When Alejandra visits a therapist, she begins exploring her family’s history, starting with the biological mother she never knew. As she goes deeper into the lives of the women in her family, she learns that heartbreak and tragedy are not the only things she has in common with her ancestors.
Because the crying woman was with them, too. She is La Llorona, the vengeful and murderous mother of Mexican legend. And she will not leave until Alejandra follows her mother, her grandmother, and all the women who came before her into the darkness.
But Alejandra has inherited more than just pain. She has inherited the strength and the courage of her foremothers—and she will have to summon everything they have given her to banish La Llorona forever.
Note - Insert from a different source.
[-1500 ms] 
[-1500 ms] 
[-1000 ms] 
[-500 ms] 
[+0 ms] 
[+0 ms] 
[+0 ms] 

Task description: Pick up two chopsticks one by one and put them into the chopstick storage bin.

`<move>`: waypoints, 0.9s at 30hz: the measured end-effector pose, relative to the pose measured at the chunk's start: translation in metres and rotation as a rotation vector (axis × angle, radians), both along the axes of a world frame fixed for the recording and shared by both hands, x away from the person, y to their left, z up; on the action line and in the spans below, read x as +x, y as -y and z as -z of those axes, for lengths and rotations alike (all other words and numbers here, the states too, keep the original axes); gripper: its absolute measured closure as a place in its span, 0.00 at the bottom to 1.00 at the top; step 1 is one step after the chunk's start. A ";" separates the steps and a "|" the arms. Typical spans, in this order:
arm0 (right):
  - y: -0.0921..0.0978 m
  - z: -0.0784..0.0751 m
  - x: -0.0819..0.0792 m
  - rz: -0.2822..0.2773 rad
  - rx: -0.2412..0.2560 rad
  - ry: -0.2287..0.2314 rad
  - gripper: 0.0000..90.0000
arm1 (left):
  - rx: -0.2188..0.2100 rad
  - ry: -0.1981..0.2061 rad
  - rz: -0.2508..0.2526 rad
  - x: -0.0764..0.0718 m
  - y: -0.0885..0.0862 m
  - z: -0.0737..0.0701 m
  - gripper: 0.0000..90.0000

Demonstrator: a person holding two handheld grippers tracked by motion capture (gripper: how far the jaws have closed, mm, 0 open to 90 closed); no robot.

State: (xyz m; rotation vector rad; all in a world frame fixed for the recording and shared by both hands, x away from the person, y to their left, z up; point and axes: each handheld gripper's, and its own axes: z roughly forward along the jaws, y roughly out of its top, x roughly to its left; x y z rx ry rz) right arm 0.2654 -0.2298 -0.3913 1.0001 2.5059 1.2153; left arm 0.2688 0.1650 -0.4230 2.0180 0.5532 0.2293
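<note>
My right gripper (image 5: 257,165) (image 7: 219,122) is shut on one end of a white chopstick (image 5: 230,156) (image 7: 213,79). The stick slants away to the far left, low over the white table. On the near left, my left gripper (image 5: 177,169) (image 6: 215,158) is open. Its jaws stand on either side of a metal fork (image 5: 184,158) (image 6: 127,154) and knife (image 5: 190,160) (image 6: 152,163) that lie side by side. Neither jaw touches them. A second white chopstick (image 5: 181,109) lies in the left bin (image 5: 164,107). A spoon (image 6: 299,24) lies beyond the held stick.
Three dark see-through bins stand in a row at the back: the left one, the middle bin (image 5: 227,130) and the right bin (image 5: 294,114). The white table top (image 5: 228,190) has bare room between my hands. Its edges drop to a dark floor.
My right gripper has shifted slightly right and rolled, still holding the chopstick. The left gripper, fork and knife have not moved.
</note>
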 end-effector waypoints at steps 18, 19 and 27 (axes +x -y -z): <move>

Anyone living in Los Angeles is familiar with the lore of La Llorona, mostly because people claim that oftentimes at night, they can hear her crying. So of course when this novel popped up on my radar I knew that I simply HAD to read it. Castro’s novel is part Mexican lore and part generational curse and WOW anyone who’s a woman can relate to Alejandra’s plight as she tries to keep a happy exterior as marital pressures and her own dissatisfaction come to a head when La Llorona begins to haunt her. The novel explores the trials and tribulations that span across generations and how each woman has been affected by their encounter with La Llorona. The novel was both creepy and difficult read as women can easily see how often in marriages they’re expected to be mothers and wives first and foremost and to leave all sense of self behind. Alejandra finds herself at a crossroads when the haunting begins – she’s so unhappy with her life that death seems the only way out. I enjoyed learning more about the lore and Mexican history – that’s so rich, diverse, and oftentimes devastating. La Llorona was very terrifying in her descriptions that pale to any Hollywood version of her ever made. This book was riveting, terrifying, and utterly timely. I recommend it if you love your horror with a feminist edge.
*Thank you so much to NetGalley and Del Rey for the digital copy of this book in exchange for an honest review!